Quote all of the data exactly as given. Skip every picture it contains.

==============================

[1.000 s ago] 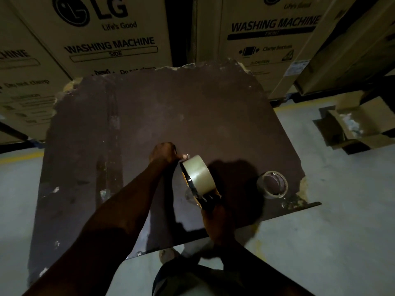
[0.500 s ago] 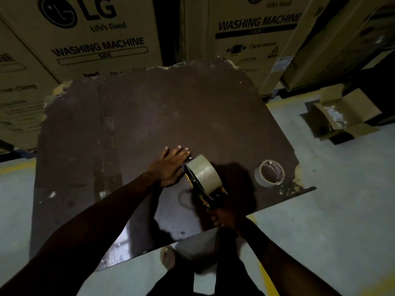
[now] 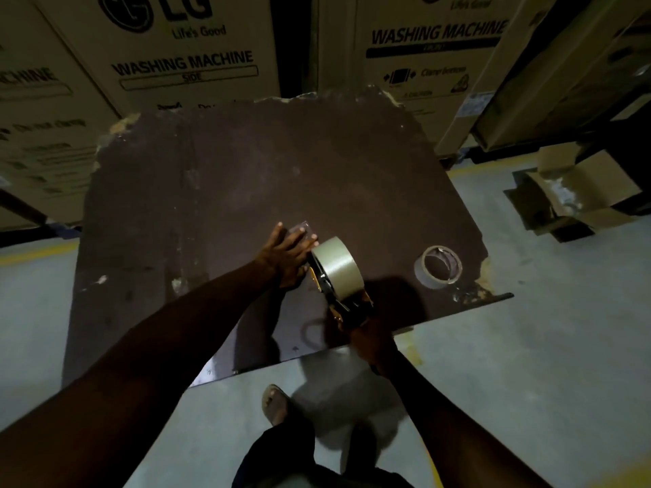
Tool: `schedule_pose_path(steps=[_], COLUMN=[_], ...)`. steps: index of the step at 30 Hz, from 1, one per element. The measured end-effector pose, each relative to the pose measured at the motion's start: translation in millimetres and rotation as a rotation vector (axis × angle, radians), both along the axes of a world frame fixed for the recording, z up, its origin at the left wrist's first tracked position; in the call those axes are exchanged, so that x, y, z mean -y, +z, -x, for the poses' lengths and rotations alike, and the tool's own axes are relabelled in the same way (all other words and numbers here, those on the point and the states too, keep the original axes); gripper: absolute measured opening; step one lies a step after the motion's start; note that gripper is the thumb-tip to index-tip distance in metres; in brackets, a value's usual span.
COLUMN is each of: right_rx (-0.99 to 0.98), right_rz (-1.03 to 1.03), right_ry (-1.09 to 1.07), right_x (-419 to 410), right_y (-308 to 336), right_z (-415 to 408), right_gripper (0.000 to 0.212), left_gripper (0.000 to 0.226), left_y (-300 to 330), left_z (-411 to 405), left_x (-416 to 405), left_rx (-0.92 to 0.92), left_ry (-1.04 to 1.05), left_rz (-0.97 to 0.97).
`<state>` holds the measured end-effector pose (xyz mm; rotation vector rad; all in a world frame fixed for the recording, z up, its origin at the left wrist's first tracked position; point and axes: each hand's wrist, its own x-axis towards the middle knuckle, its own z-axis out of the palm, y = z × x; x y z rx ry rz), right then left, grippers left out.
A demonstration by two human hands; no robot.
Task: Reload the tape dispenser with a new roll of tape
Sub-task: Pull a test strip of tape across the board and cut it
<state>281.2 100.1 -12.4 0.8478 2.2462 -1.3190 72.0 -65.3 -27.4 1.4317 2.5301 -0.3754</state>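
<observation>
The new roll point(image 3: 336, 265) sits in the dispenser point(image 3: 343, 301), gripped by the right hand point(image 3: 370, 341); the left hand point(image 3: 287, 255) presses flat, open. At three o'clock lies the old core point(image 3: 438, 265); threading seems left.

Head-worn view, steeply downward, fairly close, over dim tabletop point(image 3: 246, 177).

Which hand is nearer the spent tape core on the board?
Right. The right hand grips the dispenser handle below-left of the core; the left hand lies flat beyond the new roll.

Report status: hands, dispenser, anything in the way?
Left hand flat on board. Right hand grips dispenser, new roll mounted. Spent core lies clear.
</observation>
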Motion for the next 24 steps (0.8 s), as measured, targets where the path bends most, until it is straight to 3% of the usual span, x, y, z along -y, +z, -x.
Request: schedule_pose_path(steps=[6,9,13,24], right_rx=[0.023,0.092,0.078,0.083], right_rz=[0.041,0.062,0.025,0.028], right_ry=[-0.134,-0.093,-0.019,0.0], right_x=[-8,-27,-31,-26], right_y=[-4,-41,-10,-9], right_z=[-60,-89,-105,-103], right_gripper=[0.037,0.038,0.034,0.035], left_gripper=[0.069,0.097,0.127,0.123], left_y=[-12,-14,-13,-18], left_z=[-55,-88,-106,-116], left_x=[-13,-23,-25,-27], left_rx=[0.034,0.103,0.16,0.179], left_ry=[-0.149,-0.184,-0.11,-0.012], left_rz=[-0.001,0.085,-0.004,0.036])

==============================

* **Response below**
[1.000 s ago] 
[0.500 s ago] 
[now] 
Tool: `schedule_pose_path(steps=[_], COLUMN=[_], ...)`. steps: index of the step at 30 Hz, from 1, one per element. The measured end-effector pose, each relative to the pose measured at the motion's start: translation in millimetres and rotation as a rotation vector (axis × angle, radians), both along the axes of a world frame fixed for the recording, z up, its origin at the left wrist's first tracked position; in the call those axes are exchanged, so that x, y, z mean -y, +z, -x, for the poses' lengths and rotations alike, and the tool's own axes are relabelled in the same way (all other words and numbers here, those on the point and the states too, keep the original axes); gripper: absolute measured opening; step one lies a step after the motion's start; note that gripper is the thumb-tip to index-tip distance in metres; in brackets, a value's usual span.
COLUMN is each of: right_rx (-0.99 to 0.98), right_rz (-1.03 to 1.03), right_ry (-1.09 to 1.07), right_x (-419 to 410), right_y (-308 to 336), right_z (-415 to 408), right_gripper (0.000 to 0.212), left_gripper (0.000 to 0.226), left_y (-300 to 330), left_z (-411 to 405), left_x (-416 to 405), left_rx (-0.92 to 0.92), left_ry (-1.04 to 1.05), left_rz (-0.97 to 0.97).
`<state>` holds the measured end-effector pose (xyz mm; rotation vector rad; all in a world frame fixed for the recording, z up, its origin at the left wrist's first tracked position; point and axes: each hand's wrist, its own x-axis towards the middle knuckle, its own z-axis out of the palm, y = z × x; x y z rx ry rz), right then left, grippers left out.
A demonstration by two human hands; no robot.
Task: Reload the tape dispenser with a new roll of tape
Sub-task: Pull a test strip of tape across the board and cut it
<state>281.2 100.1 -12.4 0.8478 2.2462 -1.3190 72.0 -65.3 -27.4 1.4317 2.5301 -0.3754</state>
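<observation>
The new roll point(image 3: 336, 265) sits in the dispenser point(image 3: 343, 301), gripped by the right hand point(image 3: 370, 341); the left hand point(image 3: 287, 255) presses flat, open. At three o'clock lies the old core point(image 3: 438, 265); threading seems left.

Head-worn view, steeply downward, fairly close, over dim tabletop point(image 3: 246, 177).

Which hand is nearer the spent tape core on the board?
Right. The right hand grips the dispenser handle below-left of the core; the left hand lies flat beyond the new roll.

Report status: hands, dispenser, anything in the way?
Left hand flat on board. Right hand grips dispenser, new roll mounted. Spent core lies clear.
</observation>
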Motion for the next 24 steps (0.8 s), as measured, targets where the path bends most, until it is straight to 3% of the usual span, x, y, z along -y, +z, -x.
Request: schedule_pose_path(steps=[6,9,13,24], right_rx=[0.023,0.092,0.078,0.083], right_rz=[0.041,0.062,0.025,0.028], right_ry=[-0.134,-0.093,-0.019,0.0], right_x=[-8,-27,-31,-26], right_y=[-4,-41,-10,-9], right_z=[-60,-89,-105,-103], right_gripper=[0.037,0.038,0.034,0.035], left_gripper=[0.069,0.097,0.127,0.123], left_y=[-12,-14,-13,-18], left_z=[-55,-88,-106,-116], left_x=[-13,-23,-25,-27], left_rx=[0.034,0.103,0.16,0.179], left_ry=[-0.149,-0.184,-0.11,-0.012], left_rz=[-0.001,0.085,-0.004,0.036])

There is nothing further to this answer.